PHNOM 

BOK  

(889-915)

AERIAL VIEW, PHNOM BOK (889-915) 

This aerial view (taken from Google Images) offers a more comprehensive perspective than any photograph taken at the site (and precludes the need to climb its 221m height.) It also provides an alternative to a site plan which, in any case, would be  identical to that of Phnom Krom and hypothetical, at that, with the same three prasats, four possible crematoria, two of which have sprouted arboreal shikharas, the service buildings and enclosure walls only evidenced by rubble around the temple precinct. In the distance are fields where rice continues to be grown.

THE TRIMURTI, PHNOM BOK, MUSÉE GUIMET (889-915)

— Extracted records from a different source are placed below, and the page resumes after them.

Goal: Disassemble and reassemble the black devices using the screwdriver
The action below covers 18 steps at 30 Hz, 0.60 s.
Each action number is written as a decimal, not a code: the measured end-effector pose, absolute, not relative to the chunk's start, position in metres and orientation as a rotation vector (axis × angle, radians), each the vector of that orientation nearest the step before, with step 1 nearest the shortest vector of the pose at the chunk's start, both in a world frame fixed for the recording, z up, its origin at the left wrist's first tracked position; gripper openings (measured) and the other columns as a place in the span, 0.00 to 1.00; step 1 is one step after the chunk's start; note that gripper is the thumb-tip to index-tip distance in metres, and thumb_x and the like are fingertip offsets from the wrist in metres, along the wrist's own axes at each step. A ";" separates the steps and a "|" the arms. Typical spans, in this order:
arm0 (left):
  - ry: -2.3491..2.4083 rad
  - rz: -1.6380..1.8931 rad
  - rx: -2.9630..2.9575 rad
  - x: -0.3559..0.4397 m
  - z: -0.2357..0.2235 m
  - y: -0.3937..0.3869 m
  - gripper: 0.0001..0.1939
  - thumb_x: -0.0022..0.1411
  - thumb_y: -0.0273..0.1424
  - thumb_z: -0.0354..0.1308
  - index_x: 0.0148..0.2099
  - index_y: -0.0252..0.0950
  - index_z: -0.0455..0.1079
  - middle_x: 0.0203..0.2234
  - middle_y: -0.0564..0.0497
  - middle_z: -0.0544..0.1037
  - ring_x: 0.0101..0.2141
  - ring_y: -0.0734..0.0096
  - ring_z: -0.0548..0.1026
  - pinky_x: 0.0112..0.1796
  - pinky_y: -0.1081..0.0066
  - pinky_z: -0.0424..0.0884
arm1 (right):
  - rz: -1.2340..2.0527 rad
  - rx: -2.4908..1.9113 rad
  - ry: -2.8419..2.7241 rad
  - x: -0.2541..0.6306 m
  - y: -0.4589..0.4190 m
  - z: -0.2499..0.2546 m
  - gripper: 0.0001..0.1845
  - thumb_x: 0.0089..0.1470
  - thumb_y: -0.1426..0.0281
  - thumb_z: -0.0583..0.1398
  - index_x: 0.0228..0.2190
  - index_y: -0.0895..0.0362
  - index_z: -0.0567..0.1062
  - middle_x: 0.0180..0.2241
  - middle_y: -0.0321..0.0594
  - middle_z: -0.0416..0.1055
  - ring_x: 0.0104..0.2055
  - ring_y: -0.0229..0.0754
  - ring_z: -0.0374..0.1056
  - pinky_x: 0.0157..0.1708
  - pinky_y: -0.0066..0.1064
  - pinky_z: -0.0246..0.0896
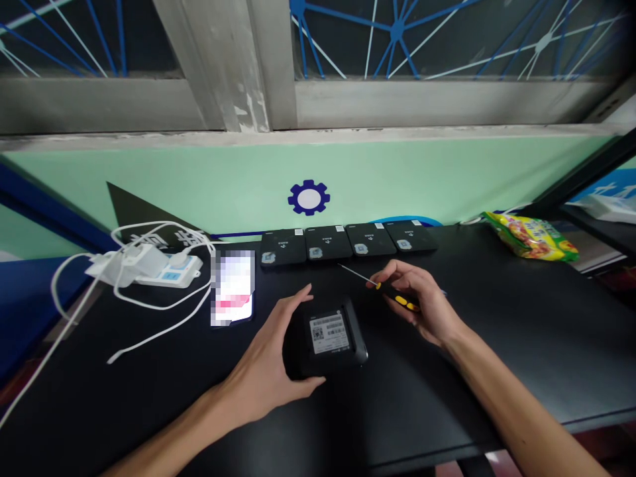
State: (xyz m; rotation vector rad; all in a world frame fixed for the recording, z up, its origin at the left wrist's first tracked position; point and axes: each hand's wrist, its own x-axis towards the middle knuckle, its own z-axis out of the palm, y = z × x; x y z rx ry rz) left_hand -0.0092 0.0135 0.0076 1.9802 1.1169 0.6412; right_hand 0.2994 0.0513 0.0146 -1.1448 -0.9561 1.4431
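Note:
A small black box-shaped device (332, 338) lies on the black table (521, 344) with a white barcode label facing up. My left hand (271, 361) curls around its left side, thumb at the front edge and fingers at the back, gripping it. My right hand (422, 301) is closed around a screwdriver (392, 297) with a black and yellow handle. Its thin metal shaft points up and left, above the table behind the device.
Several flat black devices (348, 244) lie in a row against the green wall. A phone (232, 288) with a lit screen lies left of the device. A white power strip (166, 268) with tangled white cables sits far left. A snack bag (531, 235) lies at the right.

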 end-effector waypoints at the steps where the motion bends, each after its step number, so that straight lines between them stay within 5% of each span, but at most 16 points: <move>1: 1.116 0.645 1.979 -0.009 0.008 0.013 0.65 0.56 0.26 0.75 0.82 0.62 0.40 0.74 0.44 0.62 0.71 0.39 0.65 0.67 0.31 0.65 | 1.410 -1.165 -0.937 0.299 0.051 0.015 0.04 0.50 0.72 0.62 0.30 0.57 0.79 0.38 0.44 0.82 0.15 0.29 0.55 0.16 0.27 0.37; 5: 1.104 0.657 2.001 -0.009 0.008 0.013 0.63 0.56 0.27 0.75 0.82 0.61 0.42 0.74 0.43 0.62 0.71 0.39 0.65 0.67 0.33 0.66 | 1.335 -1.137 -0.854 0.298 0.052 0.017 0.05 0.51 0.70 0.69 0.33 0.58 0.84 0.34 0.42 0.78 0.19 0.30 0.53 0.15 0.25 0.37; 10: 1.087 0.647 2.030 -0.010 0.008 0.013 0.61 0.58 0.27 0.74 0.81 0.61 0.43 0.75 0.44 0.61 0.72 0.41 0.65 0.69 0.34 0.65 | 1.411 -0.975 -0.723 0.302 0.054 0.020 0.24 0.49 0.72 0.77 0.48 0.53 0.84 0.37 0.38 0.81 0.20 0.28 0.46 0.14 0.21 0.43; 12: 1.085 0.648 2.033 -0.010 0.008 0.013 0.60 0.58 0.27 0.74 0.81 0.60 0.43 0.75 0.44 0.61 0.72 0.41 0.64 0.69 0.34 0.65 | 1.445 -0.928 -0.710 0.304 0.053 0.021 0.21 0.50 0.71 0.77 0.47 0.54 0.84 0.38 0.38 0.81 0.20 0.28 0.43 0.14 0.21 0.44; 16: 1.089 0.652 2.034 -0.010 0.007 0.012 0.60 0.58 0.27 0.74 0.81 0.60 0.44 0.75 0.45 0.61 0.73 0.42 0.64 0.71 0.36 0.63 | 1.505 -0.783 -0.712 0.303 0.052 0.019 0.14 0.58 0.68 0.74 0.47 0.55 0.85 0.36 0.40 0.78 0.31 0.37 0.65 0.29 0.24 0.69; 18: 1.093 0.654 2.034 -0.010 0.006 0.013 0.61 0.58 0.27 0.75 0.81 0.61 0.44 0.75 0.46 0.61 0.73 0.42 0.65 0.71 0.37 0.63 | 1.543 -0.716 -0.719 0.301 0.053 0.018 0.12 0.63 0.67 0.70 0.48 0.55 0.85 0.35 0.41 0.76 0.36 0.41 0.69 0.37 0.29 0.72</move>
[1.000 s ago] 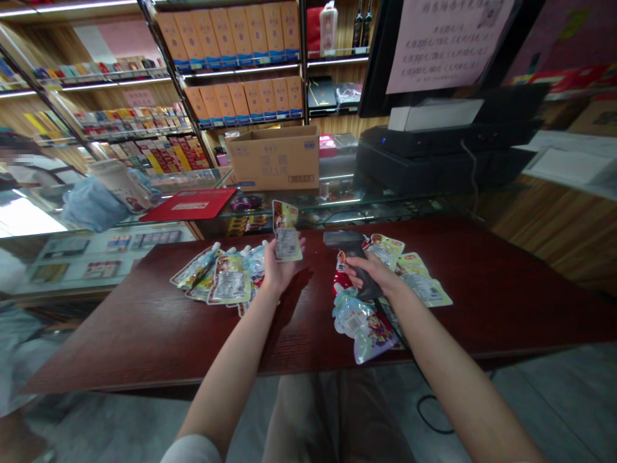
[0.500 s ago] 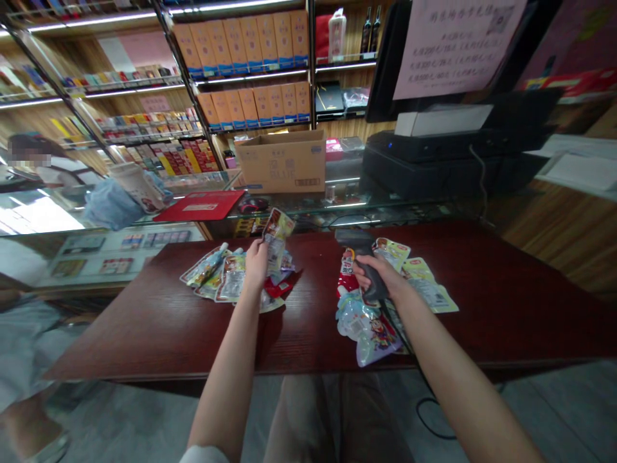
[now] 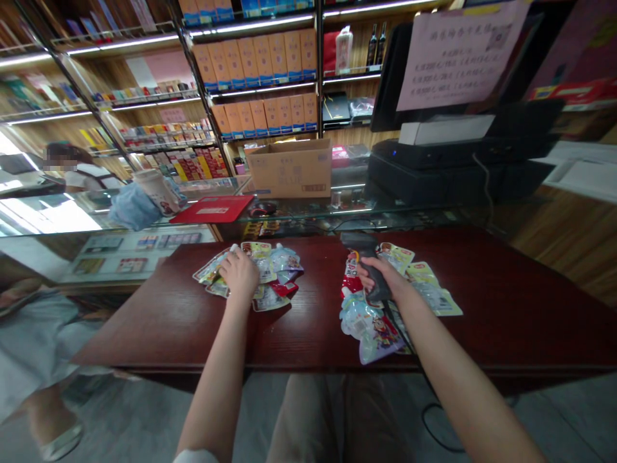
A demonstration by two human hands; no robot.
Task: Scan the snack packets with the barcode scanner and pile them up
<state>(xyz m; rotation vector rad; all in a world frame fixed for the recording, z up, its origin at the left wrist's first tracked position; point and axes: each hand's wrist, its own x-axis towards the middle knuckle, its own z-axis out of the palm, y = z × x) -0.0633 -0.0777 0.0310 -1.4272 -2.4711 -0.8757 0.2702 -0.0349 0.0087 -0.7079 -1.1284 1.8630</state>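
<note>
My left hand [image 3: 238, 273] lies on the left pile of snack packets, fingers apart and touching a pouch with a white spout [image 3: 234, 248]. Beside it are a yellow-edged snack packet [image 3: 264, 262], a light-blue pouch [image 3: 285, 259] and a red packet [image 3: 284, 289]. Wrapped around the handle of a black barcode scanner [image 3: 376, 286] is my right hand [image 3: 385, 275]. The scanner is held above a second group of packets: a red one [image 3: 351, 281], a blue spouted pouch [image 3: 357, 315], a purple-edged pouch [image 3: 380, 341] and yellow-edged packets [image 3: 434, 290].
The packets lie on a dark red wooden table [image 3: 308, 334]. Behind it, a glass counter holds a cardboard box [image 3: 292, 170], a red folder [image 3: 212, 209], a cup [image 3: 157, 191] and a monitor with a paper sign [image 3: 460, 58]. A scanner cable [image 3: 424, 379] hangs past the front edge. Another person [image 3: 33, 347] is at left.
My left hand has let go of the raised packet, which now lies on the left pile, and has moved left onto other pouches. My right hand still holds the scanner. The view has shifted slightly.
</note>
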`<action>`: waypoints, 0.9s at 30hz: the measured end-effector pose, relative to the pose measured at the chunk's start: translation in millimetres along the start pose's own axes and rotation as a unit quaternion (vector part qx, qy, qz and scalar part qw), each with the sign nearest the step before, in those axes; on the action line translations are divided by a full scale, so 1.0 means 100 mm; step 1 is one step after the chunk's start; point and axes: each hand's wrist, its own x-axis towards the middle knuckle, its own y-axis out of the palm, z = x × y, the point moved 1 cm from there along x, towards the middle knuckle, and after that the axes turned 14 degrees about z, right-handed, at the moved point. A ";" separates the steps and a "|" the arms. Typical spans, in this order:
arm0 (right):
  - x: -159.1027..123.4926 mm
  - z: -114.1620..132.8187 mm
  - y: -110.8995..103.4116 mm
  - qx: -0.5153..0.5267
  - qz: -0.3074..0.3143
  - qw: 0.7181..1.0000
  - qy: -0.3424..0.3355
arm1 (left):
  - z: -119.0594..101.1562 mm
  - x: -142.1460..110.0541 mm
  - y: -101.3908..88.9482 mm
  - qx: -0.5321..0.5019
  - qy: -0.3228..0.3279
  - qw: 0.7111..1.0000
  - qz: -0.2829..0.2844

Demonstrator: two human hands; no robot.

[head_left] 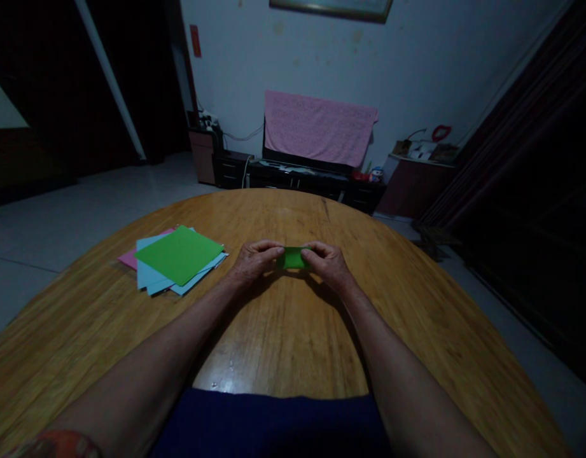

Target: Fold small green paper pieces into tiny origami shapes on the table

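Between my two hands is a small green piece of paper, apparently folded, held just over the table. My left hand pinches its left end between thumb and fingers. The right end is gripped by my right hand in the same way, thumb on the near face. Parts of both ends are hidden under the fingers. Off to the left lies a loose stack of coloured sheets, with a green sheet on top, light blue sheets beneath it and a pink sheet at the bottom left.
The round wooden table fills the foreground. Past its far edge stands a low black cabinet with a pink cloth draped over a screen. A small stool is to the right, near dark curtains.
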 end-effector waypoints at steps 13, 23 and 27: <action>-0.04 -0.05 0.13 -0.019 0.047 0.998 0.023 | 0.04 0.05 -0.02 0.180 0.007 0.983 0.037; -0.01 0.05 0.09 -0.016 0.026 0.999 -0.014 | -0.02 0.02 -0.07 0.032 0.014 0.999 0.024; -0.03 0.03 0.07 -0.030 0.033 0.999 -0.010 | 0.00 0.07 -0.16 0.056 0.011 0.998 0.005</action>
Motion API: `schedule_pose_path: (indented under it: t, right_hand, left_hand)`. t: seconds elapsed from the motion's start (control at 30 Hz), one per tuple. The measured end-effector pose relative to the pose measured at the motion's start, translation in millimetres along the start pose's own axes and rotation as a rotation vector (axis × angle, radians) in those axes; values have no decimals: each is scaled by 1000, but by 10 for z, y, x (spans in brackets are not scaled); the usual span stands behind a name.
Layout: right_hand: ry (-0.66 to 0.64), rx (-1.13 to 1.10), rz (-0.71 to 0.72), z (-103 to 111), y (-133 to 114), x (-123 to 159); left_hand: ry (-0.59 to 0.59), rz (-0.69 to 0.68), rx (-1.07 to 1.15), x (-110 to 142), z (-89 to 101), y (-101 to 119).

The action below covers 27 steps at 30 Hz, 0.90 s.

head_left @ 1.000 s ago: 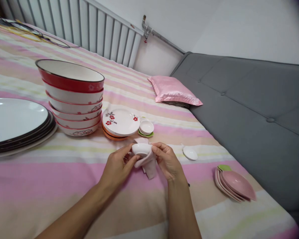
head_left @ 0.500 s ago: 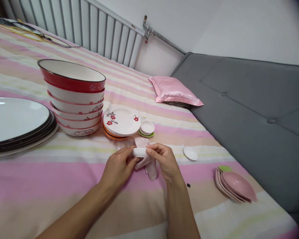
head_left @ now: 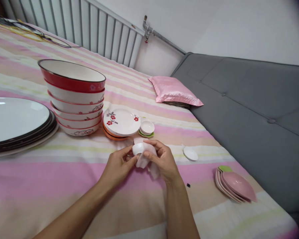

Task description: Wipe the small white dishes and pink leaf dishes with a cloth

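Observation:
Between my two hands, above the striped bedsheet, is a small white dish with a pale pink cloth around its right side. My left hand pinches the dish's left edge between thumb and fingers. My right hand is closed on the cloth and presses it against the dish; part of the cloth hangs below. Just beyond my hands are a stack of small white dishes on a green piece and a stack of flower-patterned plates.
Tall stacked red-and-white bowls and dark-rimmed oval plates stand at left. To the right lie a white dish, pink leaf-shaped dishes and a small black bit. Beyond are a pink pillow and grey headboard.
My right hand has folded the cloth over the dish's right side, and its fingers now wrap further around it. The dish has tilted and moved slightly up. The stacks have not moved.

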State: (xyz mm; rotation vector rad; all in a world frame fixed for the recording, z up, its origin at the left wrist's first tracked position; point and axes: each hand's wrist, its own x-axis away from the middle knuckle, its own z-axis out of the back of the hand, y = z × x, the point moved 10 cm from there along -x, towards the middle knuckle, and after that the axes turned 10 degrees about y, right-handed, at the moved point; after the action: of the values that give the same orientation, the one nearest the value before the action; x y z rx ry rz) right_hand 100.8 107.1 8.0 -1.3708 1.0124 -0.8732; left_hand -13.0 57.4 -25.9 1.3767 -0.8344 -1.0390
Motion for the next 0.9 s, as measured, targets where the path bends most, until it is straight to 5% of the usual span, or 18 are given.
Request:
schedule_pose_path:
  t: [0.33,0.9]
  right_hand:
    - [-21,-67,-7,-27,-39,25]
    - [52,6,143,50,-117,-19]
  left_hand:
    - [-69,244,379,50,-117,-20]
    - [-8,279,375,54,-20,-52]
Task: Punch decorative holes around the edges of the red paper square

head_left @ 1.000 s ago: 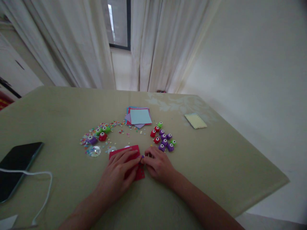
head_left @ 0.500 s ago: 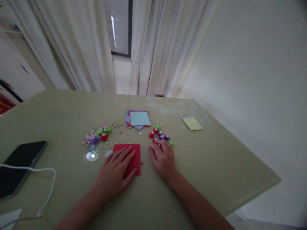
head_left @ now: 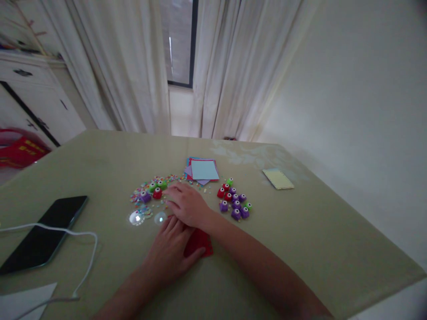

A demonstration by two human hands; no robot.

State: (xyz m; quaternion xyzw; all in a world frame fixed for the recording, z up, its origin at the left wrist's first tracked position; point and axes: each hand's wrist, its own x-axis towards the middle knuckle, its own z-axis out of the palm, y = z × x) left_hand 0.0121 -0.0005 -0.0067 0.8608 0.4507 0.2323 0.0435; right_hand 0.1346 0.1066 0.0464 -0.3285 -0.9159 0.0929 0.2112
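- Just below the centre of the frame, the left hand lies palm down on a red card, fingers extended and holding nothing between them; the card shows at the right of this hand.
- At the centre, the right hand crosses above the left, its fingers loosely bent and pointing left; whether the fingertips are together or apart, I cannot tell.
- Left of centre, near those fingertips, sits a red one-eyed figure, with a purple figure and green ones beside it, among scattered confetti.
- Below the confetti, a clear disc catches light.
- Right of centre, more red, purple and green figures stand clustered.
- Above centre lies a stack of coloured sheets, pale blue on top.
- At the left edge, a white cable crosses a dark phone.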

Thes three heads above representing the Hindu Trimurti or Trinity were found at Phnom Bok, where they were probably not an ensemble, as here, but possibly the cult images in each of its three shrines.  Brahma, the Creator, is at left, identifiable by his four heads facing the cardinal directions of the world he created (his fifth on top was severed by Shiva in a fit of pique.)  Shiva, the Destroyer, or less pejoratively, the Transformer, has been placed at the center and is identified by his third eye and the crescent moon, symbolizing change, while here his hair is braided not disheveled, styled much like Brahma's. At right, Vishnu, the Preserver, wears a crown symbolizing his role in maintaining order on Earth, ensuring divine writ or dharma is enforced, the proper function of kingship, as understood in feudal Hindu societies. His crown is octagonal, like the middle section representing him in a tripartite, aniconic linga; (Brahma the base is square.) The miter also replicates the tiers of a prasat’s shikhara, symbol of Mt. Meru, bastion of the gods, Earth's ultimate rulers, posthumous home of its kings and location of these statues. 

No attempt has been made to individualize or characterize these gods' features or even make them identifiably Southeast Asian; they exude a common god-like serenity, radiating self-sufficiency, if not self-satisfaction. The cyclical interrelationship of these three deities in Hindu cosmology meant there was no need to give one primacy; a worshiper was free to pick whichever he or she felt the greatest bhakti or devotion towards. Thus, Hinduism avoided Christianity's Trinitarian contortions and controversies since its three gods were fundamentally interchangeable as manifestations of the absolute, Brahman. 

The remarkable state of preservation of these busts and the fact they have not been dispersed to different museums around the world results from their having been deliberately hidden at the bottom of a well near the site where the French archaeologists of the EFEO discovered them. They appear to have been placed there not long after the temple's construction, presumably to protect them from some invading army of Thai Buddhists from Ayutthaya or Hindu Chams with their capital at Indrapura near today's Danang in Vietnam, perhaps even Cambodia's own Theravada Buddhists. It may seem surprising that co-religionists were not reluctant to sack temples to their own deities, until one recalls that these shrines were built not from piety but to persuade the fickle gods to support their sponsors. Since the trio of busts had eluded looters for so many centuries, the Cambodians did not know of their existence and their place of origins was in ruins, the French apparently felt entitled to take them back to Paris, where they are centerpieces of the exceptional Khmer collection of the Musée Guimet.